▶ **Goal of the exercise**
In your answer, reproduce exactly the lines from the beginning of the listing below through the one containing "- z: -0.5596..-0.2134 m", and only those lines.

▶ **Input data**

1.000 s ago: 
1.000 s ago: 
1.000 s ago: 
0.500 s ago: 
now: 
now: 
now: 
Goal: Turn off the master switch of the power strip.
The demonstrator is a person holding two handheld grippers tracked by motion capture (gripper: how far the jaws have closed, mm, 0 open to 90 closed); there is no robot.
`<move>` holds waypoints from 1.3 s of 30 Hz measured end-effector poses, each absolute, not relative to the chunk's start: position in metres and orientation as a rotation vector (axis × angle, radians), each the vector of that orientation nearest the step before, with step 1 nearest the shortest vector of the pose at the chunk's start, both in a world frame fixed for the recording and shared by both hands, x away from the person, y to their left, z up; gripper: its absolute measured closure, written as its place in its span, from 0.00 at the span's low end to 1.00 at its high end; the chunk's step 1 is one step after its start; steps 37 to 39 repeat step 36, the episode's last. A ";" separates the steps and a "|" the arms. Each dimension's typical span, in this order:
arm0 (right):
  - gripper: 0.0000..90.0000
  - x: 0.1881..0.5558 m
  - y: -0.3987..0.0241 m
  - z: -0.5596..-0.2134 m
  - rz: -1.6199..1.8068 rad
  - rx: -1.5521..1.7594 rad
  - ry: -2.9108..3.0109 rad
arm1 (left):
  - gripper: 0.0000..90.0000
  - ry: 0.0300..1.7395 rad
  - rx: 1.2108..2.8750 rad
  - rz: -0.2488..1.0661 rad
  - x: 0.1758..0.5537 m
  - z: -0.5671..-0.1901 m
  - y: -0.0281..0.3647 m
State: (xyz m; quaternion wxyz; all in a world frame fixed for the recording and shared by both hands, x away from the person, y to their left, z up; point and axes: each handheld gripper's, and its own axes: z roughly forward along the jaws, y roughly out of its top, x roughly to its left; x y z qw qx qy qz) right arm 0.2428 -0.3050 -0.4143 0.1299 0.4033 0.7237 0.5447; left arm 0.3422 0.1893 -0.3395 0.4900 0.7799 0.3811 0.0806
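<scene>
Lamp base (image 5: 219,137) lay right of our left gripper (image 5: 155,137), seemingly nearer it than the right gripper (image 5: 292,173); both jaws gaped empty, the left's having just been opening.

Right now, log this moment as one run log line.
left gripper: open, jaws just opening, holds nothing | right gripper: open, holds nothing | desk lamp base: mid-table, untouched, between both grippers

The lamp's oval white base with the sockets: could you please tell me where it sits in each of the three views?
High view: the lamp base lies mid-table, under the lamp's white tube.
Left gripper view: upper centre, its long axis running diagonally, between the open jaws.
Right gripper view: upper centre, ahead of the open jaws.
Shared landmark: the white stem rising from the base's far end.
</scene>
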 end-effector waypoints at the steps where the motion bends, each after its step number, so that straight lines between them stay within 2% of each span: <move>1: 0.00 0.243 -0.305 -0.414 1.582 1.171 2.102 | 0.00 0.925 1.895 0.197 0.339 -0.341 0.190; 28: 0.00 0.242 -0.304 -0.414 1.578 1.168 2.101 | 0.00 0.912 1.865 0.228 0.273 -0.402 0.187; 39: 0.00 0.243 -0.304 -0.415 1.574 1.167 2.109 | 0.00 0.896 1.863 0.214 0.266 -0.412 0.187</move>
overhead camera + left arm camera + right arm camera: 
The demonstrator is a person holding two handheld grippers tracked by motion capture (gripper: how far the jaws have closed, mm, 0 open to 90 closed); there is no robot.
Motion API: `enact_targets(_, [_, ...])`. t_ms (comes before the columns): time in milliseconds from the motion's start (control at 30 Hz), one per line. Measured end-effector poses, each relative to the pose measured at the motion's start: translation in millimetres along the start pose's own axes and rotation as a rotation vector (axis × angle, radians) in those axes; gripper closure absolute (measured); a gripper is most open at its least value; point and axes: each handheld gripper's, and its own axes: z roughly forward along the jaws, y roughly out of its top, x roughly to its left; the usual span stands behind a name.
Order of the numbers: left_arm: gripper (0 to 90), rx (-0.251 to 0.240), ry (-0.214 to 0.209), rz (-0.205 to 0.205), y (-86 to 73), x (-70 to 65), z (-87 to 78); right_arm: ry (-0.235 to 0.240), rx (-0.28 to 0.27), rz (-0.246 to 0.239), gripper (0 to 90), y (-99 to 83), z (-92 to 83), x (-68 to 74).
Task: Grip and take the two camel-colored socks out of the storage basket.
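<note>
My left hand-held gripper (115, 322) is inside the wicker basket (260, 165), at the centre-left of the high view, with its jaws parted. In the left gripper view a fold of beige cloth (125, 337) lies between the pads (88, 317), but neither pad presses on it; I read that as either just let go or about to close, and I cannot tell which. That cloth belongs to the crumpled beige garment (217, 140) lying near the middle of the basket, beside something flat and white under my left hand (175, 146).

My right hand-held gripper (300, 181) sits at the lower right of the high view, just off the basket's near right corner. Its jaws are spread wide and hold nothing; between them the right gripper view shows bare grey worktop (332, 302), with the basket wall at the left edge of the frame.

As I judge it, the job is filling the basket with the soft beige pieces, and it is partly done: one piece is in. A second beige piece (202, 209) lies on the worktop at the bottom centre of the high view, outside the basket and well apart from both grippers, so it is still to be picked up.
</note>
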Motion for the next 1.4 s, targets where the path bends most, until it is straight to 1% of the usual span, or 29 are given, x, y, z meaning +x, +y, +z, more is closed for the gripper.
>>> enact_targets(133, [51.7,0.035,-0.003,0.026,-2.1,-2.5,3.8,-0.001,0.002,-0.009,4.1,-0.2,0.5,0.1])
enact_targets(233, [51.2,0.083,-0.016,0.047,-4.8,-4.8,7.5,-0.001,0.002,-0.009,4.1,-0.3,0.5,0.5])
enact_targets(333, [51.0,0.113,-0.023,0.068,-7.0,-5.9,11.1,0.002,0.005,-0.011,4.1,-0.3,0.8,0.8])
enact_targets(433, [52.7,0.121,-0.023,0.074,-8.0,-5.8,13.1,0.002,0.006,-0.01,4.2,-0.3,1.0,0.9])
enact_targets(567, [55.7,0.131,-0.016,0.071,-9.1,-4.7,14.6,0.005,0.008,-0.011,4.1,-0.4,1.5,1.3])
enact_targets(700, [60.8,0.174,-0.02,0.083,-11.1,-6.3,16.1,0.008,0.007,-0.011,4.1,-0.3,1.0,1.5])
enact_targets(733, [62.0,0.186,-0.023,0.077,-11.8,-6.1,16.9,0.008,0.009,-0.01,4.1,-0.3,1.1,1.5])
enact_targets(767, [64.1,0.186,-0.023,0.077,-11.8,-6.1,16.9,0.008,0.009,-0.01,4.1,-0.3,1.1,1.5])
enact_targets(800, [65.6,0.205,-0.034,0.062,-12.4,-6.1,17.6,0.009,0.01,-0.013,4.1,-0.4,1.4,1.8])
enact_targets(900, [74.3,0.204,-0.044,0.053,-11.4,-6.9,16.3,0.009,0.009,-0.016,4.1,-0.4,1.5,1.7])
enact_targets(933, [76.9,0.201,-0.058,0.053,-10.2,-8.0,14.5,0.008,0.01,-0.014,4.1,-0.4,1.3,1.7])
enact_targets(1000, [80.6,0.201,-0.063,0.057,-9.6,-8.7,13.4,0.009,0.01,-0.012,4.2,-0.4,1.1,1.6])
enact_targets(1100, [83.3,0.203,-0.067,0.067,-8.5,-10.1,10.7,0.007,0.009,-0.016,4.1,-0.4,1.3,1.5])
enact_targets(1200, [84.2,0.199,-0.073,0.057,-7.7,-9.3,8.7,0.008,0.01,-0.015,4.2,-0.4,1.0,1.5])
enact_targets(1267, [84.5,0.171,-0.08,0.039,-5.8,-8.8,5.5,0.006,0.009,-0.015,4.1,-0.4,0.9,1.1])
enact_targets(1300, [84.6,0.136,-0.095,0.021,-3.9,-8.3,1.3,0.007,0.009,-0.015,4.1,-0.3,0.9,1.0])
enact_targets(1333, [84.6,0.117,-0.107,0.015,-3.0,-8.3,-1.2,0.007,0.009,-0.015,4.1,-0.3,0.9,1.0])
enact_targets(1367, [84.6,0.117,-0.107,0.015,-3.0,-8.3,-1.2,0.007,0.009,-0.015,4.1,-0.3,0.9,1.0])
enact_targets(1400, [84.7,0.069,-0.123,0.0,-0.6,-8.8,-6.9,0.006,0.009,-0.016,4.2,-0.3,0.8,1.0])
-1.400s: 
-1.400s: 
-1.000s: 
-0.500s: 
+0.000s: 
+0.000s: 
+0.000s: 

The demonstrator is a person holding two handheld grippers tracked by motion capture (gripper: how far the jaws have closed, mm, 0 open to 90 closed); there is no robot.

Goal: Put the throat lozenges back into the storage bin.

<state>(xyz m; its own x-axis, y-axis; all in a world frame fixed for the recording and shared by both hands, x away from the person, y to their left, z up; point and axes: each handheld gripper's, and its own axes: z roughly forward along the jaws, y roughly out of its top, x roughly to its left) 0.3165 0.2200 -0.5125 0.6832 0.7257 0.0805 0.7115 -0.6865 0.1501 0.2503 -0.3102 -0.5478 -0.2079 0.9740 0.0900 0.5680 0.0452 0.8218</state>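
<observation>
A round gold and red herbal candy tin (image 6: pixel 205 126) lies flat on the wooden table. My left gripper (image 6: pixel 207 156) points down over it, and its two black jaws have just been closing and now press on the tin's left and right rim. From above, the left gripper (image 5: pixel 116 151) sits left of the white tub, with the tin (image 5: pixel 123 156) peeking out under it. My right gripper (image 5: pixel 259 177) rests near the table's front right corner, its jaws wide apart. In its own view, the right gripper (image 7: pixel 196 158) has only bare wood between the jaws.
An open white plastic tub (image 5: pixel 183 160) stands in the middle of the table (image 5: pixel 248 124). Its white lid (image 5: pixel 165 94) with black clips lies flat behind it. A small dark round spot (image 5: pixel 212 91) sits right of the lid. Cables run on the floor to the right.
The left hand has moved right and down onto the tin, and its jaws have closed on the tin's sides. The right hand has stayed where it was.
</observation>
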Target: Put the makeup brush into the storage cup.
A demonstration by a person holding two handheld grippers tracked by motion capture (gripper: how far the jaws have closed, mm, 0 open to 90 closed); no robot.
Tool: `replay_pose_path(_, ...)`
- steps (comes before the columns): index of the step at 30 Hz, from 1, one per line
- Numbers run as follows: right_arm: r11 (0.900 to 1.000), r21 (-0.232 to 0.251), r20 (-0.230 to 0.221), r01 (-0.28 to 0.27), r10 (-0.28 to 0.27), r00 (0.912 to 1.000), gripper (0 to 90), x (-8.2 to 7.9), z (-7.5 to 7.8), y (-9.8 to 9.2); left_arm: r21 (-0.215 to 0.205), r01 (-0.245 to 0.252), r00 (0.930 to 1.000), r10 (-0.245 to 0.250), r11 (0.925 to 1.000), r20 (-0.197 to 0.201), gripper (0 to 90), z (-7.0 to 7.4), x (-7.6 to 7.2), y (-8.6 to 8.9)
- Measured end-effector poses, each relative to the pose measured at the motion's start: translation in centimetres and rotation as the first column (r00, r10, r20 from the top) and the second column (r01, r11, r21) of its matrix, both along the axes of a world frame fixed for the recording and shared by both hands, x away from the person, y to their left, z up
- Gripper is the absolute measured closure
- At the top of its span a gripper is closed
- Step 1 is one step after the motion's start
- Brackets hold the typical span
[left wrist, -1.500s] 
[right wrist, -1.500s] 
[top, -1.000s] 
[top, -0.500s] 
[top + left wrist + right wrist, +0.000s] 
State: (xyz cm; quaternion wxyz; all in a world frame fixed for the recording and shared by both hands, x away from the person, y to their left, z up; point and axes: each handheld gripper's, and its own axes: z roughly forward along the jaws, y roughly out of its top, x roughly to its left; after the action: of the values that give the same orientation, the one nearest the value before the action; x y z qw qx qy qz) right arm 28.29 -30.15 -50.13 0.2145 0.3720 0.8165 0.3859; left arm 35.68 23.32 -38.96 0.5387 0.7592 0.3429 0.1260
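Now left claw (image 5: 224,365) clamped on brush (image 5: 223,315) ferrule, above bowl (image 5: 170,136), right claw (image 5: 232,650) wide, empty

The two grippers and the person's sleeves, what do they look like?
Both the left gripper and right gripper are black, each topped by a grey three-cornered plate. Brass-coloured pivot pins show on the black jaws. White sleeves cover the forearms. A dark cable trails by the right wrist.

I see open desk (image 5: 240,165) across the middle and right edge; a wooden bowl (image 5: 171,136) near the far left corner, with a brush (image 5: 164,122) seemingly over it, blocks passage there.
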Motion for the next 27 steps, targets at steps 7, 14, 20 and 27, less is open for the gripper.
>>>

▶ **Answer to this problem**
1.000 s ago: 
1.000 s ago: 
1.000 s ago: 
0.500 s ago: 
now: 
now: 
now: 
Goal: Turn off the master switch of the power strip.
The demonstrator is a person holding two handheld grippers tracked by motion capture (gripper: how far the jaws have closed, mm, 0 open to 90 closed); there is no robot.
`<move>` holds waypoints from 1.3 s of 30 Hz measured end-effector poses, each absolute, not relative to the chunk's start: position in metres and orientation as a rotation vector (axis × angle, radians), each the vector of that orientation nearest the step before, with step 1 nearest the shortest vector of the pose at the chunk's start, both in a world frame fixed for the recording and shared by both hands, x away from the person, y to their left, z up; gripper: its absolute measured closure, written as its place in its span, from 0.00 at the span's low end to 1.00 at its high end; the chunk's step 1 is one step after its start; steps 37 to 39 repeat step 36, the episode's last. A ";" separates the steps and a "|" the arms. Each dimension's typical span, in this order:
arm0 (right):
  - gripper: 0.0000..90.0000
  - x: 0.1881..0.5558 m
  - y: -0.3987..0.0241 m
  - z: -0.5596..-0.2134 m

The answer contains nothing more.